Review: John Travolta Can’t Keep SPEED KILLS Afloat

2 out of 5 stars

Following on from the recent Gotti, John Travolta once again toplines a film which is undeserving of his talents with Speed Kills. This time around The King Of Cool takes to the high seas as Ben Aronoff, a speedboat racing millionaire who dabbles in suppling boats to druglords on the side. Aronoff meets a bloody end in the film’s opening minutes and we get to see the rise and fall of the Miami-based millionaire in flashback. It’s not very good but at least it’s short, light and breezy with Travolta once again giving a charismatic performance that really should be in a much better film. It’s the movies which have become small for the Pulp Fiction star.

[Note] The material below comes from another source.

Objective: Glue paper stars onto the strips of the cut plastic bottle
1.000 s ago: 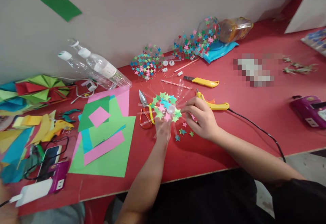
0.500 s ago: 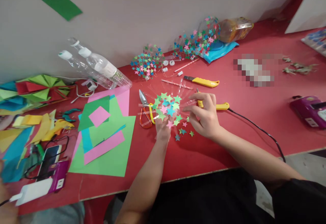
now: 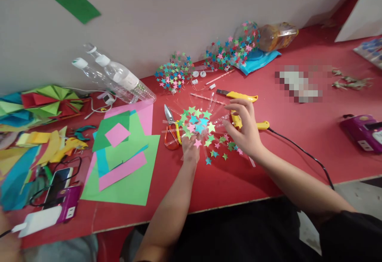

Based on a true story, Speed Kills is your typical Goodfellas-style gangster film where we follow the protagonist’s rise from (relative) nothing before finally taking a bullet in the finale. Travolta ain’t staying alive in this one. A flurry of montages, jazzy music and voice-overs, Speed Kills covers 25 years, with Travolta never ageing a day (in true Travolta-style he does get a range of toupees though). We see him set-up business in Miami, fall in love with speedboat-racing, divorce his wife (Jennifer Esposito), buy his disabled son a horse-racing business (!), piss-off gangster Meyer Lansky (James Remar), get involved with druglords, meet his new wife (Katheryn Winnick), piss-off Lansky’s nephew (Kellan Lutz), bond with George Bush Sr (Matthew Modine) and get popped in a parking lot. That sounds like it might be thrilling but excitement levels are low as all these things happen on screen. 

The directing credit on Speed Kills belongs to first-time helmer Jodi Scurfield, however the word on the street is that Scurfield is actually a pseudonym for co-writer John Luessenhop, who apparently helmed the film before falling out with producers. This rings true as Speed Kills is not a movie that anyone would boast about directing. The low point comes as Travolta’s Aronoff races directly into a raging squall, a sequence which should be Speed Kills‘ highlight. However, the scene’s atrocious CGI is almost hypnotic in its badness – it’s as if The Perfect Storm never happened.

There’s not much to recommend in Speed Kills if you’re not a John Travolta fan (unfortunately Movies In Focus is!) and for that it’s solid enough viewing. It’ll make your yearn for Get Shorty – but it also features Matthew Modine doing a fun (but brief) George Bush Sr impersonation, so at least there’s that.